Worn out equipment usually is really worn out

Usually, all of the types of deterioration discussed above are occurring simultaneously in any electrical device or line. Corrosion, dielectric breakdown, wear, and loss of mechanical strength all proceed at their own paces. Failure of a unit like a breaker or transformer is a type of horse race between the various failure modes that could fail it. The unit will fail when the first of these various types of deterioration reaches the point where it causes misoperation or catastrophic failure (the device destroys itself).

One element of good design for power system equipment is a balance among the expected lifetimes of all these various components. This just makes sense: if a transformer’s case is known to fail within 50 years, it is a waste of money to install a core that can easily last 100 years. Good design tries to balance the various strengths and amounts of materials in a unit so that all have roughly the same lifetime in typical service. This means that when failure occurs or is imminent due to one particular type of deterioration, the unit is most likely worn out in all its other deterioration modes, too. It may not be worth repairing because such repair essentially requires rebuilding and or replacing everything.

Effects of Equipment Aging

Table 7.3 lists the effects of equipment aging, in rough order of importance to most electric utilities. As units age they have a higher likelihood of failure and misoperation (all equipment). In some cases aging results in a reduced capacity or rating (nearly all equipment, whether recognized or not – this will be discussed in the next section). Some types of devices also see increased electrical or mechanical losses with age (some motors and transformers). In other cases, the device may produce more sound pollution as it may age (motors and transformers, due to core or stator stack loosening, etc.).

By far the most significant factor, and the major concern to a distribution utility, is the top effect listed in Table 7.3: increasing likelihood of failure. The next section discusses this in great detail.

De-rating to Preserve Remaining Lifetime

Table 7.3 lists de-rating as one impact of aging. Since the major modes of deterioration and failure are often heat-related or other service-stress created causes, one option available to an equipment operator is to lower the loading (i.e., cause of stress) in order to increase the expected lifetime of the equipment.

Figure 7.2 shows a de-rating curve for a power transformer that has an expected 40-year lifetime and has already seen 30 years of service at designed load levels. At this point, it has an expected 14 years of service left if kept at its present service level where peak load is 100% of its rating.2 If the owner wishes to extend the expected time-to-failure to 40 more years of service, he must reduce loading by 29%, to only a peak of 71% of the unit’s rating. Similarly, if this unit is loaded to 110%, it will very likely fail within a few years. Thus, the owner can balance the annual value to be obtained from the unit (how much power it handles) against the number of years that value is expected to be provided by the unit.
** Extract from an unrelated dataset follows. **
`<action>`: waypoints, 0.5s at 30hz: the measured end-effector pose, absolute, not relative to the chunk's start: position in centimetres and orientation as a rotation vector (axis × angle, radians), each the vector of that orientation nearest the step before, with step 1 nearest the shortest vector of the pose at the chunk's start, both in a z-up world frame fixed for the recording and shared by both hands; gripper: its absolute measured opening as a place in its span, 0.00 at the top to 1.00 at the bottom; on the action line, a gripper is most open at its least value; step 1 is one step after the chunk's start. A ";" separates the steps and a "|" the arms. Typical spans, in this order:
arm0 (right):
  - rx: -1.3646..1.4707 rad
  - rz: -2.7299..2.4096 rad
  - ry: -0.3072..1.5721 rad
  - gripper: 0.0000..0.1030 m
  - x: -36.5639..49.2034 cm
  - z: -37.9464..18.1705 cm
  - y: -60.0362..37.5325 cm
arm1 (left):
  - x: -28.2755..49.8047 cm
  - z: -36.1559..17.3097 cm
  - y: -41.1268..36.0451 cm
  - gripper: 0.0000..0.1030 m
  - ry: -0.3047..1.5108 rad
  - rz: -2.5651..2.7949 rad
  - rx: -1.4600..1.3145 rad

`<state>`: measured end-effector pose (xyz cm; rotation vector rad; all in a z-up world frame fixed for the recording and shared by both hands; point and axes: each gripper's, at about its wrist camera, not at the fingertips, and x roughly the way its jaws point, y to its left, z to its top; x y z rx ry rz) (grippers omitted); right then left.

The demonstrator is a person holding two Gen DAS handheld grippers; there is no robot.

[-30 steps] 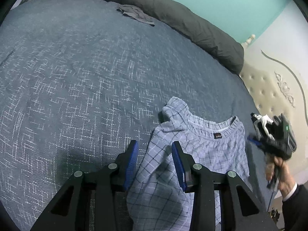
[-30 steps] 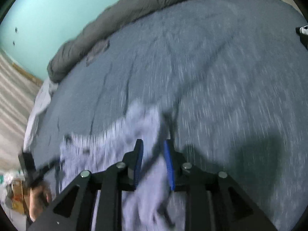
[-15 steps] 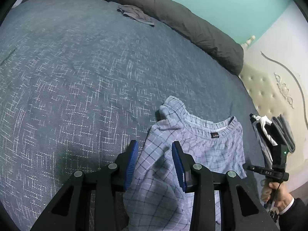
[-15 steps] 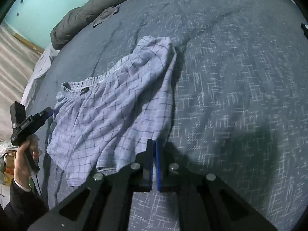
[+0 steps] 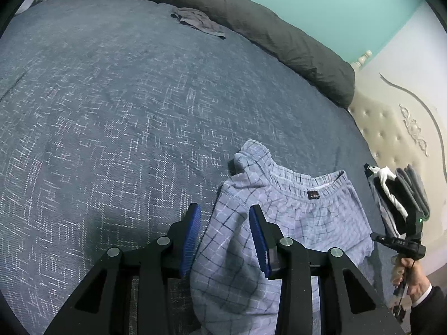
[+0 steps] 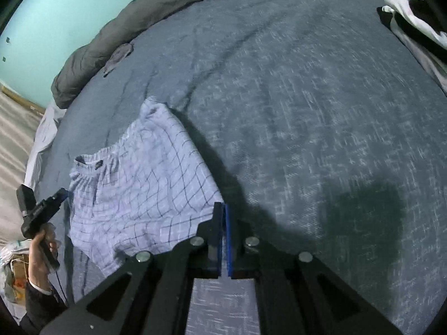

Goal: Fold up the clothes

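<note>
Currently: right gripper [image 6: 223, 209] fingers pinched together on light-blue checked cotton shorts [image 6: 145, 184] | left gripper [image 5: 225, 226] fingers parted, nothing gripped | risk: thin hem slipped, fold bunched on blue woven bedspread [image 5: 111, 111]

Since a second ago we have brought our right gripper [image 6: 223, 209] fully closed; its blue pads now meet at the near edge of the checked shorts [image 6: 139, 184]. We also swung it sideways, so the shorts lie spread flatter on the bed [image 6: 307, 111].
</note>
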<state>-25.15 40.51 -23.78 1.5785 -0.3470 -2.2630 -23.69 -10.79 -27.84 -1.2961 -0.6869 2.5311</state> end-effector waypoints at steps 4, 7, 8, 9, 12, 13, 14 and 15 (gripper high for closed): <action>1.566 -2.262 -0.391 0.99 -25.2 -24.2 40.7 | -23.6 -27.8 -10.7 0.61 -0.678 2.518 -1.303; 1.535 -2.274 -0.392 0.98 -25.1 -24.1 40.5 | -23.0 -27.4 -10.9 0.61 -0.679 2.496 -1.303; 1.520 -2.280 -0.393 0.97 -25.0 -23.9 40.4 | -22.7 -27.3 -11.0 0.61 -0.682 2.486 -1.302; 1.508 -2.288 -0.399 0.97 -24.9 -23.8 40.2 | -22.3 -27.1 -11.1 0.61 -0.677 2.479 -1.305; 1.506 -2.290 -0.414 0.97 -24.7 -23.6 40.1 | -20.6 -26.9 -11.7 0.61 -0.659 2.444 -1.335; 1.513 -2.289 -0.418 0.97 -24.6 -23.6 40.1 | -20.0 -27.0 -12.0 0.61 -0.651 2.442 -1.349; 1.520 -2.287 -0.421 0.97 -24.5 -23.6 40.3 | -19.5 -27.0 -12.2 0.61 -0.642 2.446 -1.363; 1.521 -2.285 -0.419 0.96 -24.4 -23.6 40.2 | -19.1 -27.0 -12.3 0.61 -0.634 2.450 -1.377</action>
7.3 EQUIPMENT FAILURE RATE INCREASES WITH AGE

All equipment put into service will eventually fail. All of it. Some equipment will last longer than others will and often these differences in lifetimes will appear to be of a random nature. Two apparently identical units, manufactured to the same design, from the same materials, on the same day at the same plant, installed by the same utility crew on the same day in what appear to be identical situations, can nonetheless provide very different lifetimes. One might last only 11 years, while the other will still be providing service after 40 years. Minute differences in materials and construction, along with small differences in ambient conditions, in service stress seen by the unit, and in the abnormal events experienced in service, cumulatively lead to big differences in lifetime.
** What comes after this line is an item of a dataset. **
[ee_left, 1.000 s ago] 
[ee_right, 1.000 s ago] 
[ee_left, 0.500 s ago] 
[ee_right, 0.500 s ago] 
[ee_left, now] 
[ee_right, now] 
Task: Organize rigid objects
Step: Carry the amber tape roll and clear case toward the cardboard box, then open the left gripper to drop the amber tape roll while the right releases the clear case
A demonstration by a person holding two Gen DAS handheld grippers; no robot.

In fact, generally the only time one finds a very tight grouping of lifetimes– i.e., all of the units in a batch fail at about the same time – is when there is some common manufacturing defect or materials problem – a flaw – leading to premature failure.
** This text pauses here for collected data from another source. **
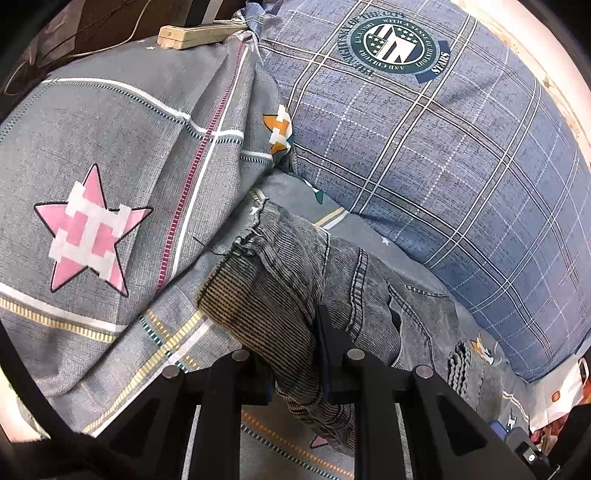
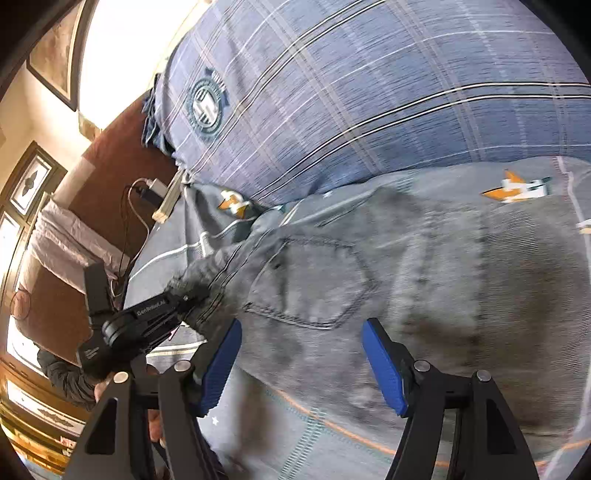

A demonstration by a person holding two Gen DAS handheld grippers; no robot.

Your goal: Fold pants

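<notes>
The black fingers (image 1: 325,354) of the left gripper (image 1: 295,373) are closed on a thick bunched fold of the washed grey denim pants (image 1: 332,288), and the ribbed cloth fills the whole narrow gap between them. In the right wrist view the same left gripper (image 2: 184,301) shows from the side, pinching one end of the pants (image 2: 424,266). The right gripper (image 2: 301,363) has its blue ribbed pads (image 2: 384,365) spread wide apart, and they hold nothing; they hover just over the pants near a stitched back pocket (image 2: 314,280), but this view is blurred, so I cannot tell if the tips touch the cloth. The pants lie on the grey bed sheet with thin stripes (image 1: 177,332), just beside the large blue plaid pillow with a round green emblem (image 1: 424,129), which is the biggest thing in both views and presses against the far edge of the pants. On the other side of the pants there is a grey pillow with a pink and white star (image 1: 92,229) printed on it, touching the blue pillow along one seam. Smaller orange and white stars (image 2: 517,188) are printed on the sheet. At the head of the bed a beige power strip (image 1: 192,35) lies near the pillows, with a white cable (image 1: 125,37) running from it.
</notes>
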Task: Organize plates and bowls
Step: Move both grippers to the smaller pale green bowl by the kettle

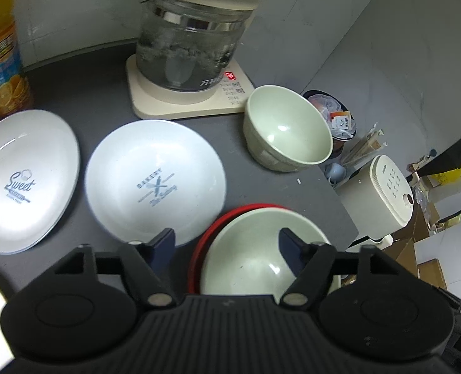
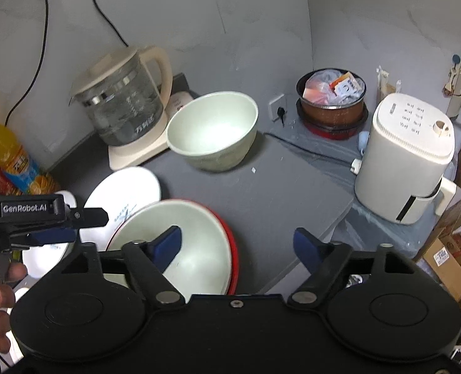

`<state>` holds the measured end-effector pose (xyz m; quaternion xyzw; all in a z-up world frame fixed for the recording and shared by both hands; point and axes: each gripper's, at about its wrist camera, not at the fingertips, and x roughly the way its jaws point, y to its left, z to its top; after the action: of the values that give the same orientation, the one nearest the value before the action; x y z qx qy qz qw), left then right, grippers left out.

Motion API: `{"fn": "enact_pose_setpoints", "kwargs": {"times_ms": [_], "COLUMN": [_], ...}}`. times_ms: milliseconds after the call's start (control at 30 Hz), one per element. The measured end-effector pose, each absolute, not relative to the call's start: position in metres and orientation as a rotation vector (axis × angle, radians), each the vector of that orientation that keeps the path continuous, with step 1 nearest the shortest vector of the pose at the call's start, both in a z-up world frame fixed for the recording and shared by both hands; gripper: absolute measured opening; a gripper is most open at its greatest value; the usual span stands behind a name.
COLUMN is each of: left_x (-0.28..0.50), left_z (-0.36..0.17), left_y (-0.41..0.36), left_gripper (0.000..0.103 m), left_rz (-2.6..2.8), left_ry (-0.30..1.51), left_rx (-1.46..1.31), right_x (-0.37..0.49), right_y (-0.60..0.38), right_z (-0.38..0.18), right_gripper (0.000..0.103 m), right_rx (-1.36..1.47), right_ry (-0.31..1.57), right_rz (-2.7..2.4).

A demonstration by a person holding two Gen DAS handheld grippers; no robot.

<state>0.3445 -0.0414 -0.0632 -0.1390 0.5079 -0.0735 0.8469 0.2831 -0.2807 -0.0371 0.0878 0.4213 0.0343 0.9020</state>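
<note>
The left white plate (image 1: 28, 180) carried the script word "Sweet". The adjacent white plate (image 1: 155, 184) carried "BAKERY" above crossed utensils; its lower script line was illegible. The left gripper (image 2: 56, 237) body was marked "GenRobot.AI". The kettle base (image 1: 187, 99) showed an unreadable red display.

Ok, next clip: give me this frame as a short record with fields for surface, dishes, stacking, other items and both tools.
surface: grey counter
plates: Sweet plate and Bakery plate, side by side, apart
bowls: far green bowl alone beside the kettle; near green bowl sits in the red bowl
other items: juice bottle, white appliance
left tool: open, empty, above the near green bowl
right tool: open, empty
</note>
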Motion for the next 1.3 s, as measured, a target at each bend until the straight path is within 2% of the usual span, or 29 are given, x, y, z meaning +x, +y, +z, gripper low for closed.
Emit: {"fn": "enact_pose_setpoints", "kwargs": {"times_ms": [67,167,867,1133,1300], "left_x": [0.348,0.353,0.417,0.442,0.457], "left_z": [-0.062,-0.059,-0.061,-0.076,-0.09], "left_y": [-0.046,-0.052,-0.091,-0.109,-0.115], "left_gripper": [0.076,0.078,0.078,0.078,0.075], "left_rz": [-0.145,-0.139,0.0,0.034,0.067], "left_ry": [1.076,1.056,1.021,1.038,1.061], "left_rx": [-0.289,-0.305,-0.36,-0.369,-0.392], "right_x": [0.291,0.301,0.387,0.429,0.456], "right_y": [-0.286,-0.292,-0.331,-0.338,-0.338], "right_z": [-0.036,-0.034,-0.046,-0.063,-0.075], "right_gripper": [0.082,0.089,0.084,0.077,0.068], "right_rx": [0.183,0.19,0.18,0.193,0.199], "right_ry": [0.88,0.86,0.889,0.947,0.986], "right_rz": [0.065,0.096,0.215,0.276,0.312]}}
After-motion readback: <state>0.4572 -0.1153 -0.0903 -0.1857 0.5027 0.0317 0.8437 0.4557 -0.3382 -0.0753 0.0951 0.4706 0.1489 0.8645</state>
Predicting Time to Failure

High failure rate and uncertainty make for a costly combination

As a conceptual learning exercise, it is worth considering how valuable exact knowledge of when any particular device would fail would be to a distribution utility. Suppose that it were known with certainty that a particular device would fail at 3:13 PM on July 23. Replacement could be scheduled in a low cost, low impact on customer manner prior to that date. There would be no unscheduled outage and no unanticipated or difficult to manage costs involved: impact on both customer service quality and utility costs could be minimized.

2 It does not have only ten years of expected service left. This is a “survivor” of 30 years service. As such, statistically, it has a likelihood of lasting more than the average 40 years expected when it was new. Essentially it is making up for the few other units of its type that failed prior to 30 years of service, keeping the average at 40 years service.

It is the uncertainty in the failure times of power system equipment that creates the high costs, contributes to service quality problems, and makes management of equipment failure so challenging. The magnitude of this problem increases as the equipment ages, because the failure rates increase: there are more “unpredictable” failures occurring. The utility has a larger problem to try to manage.

Failure time prediction: an inexact science

With present technologies, it does not seem possible to predict time-to-failure exactly. In fact, capability in failure prediction for equipment is about the same as it is for human beings.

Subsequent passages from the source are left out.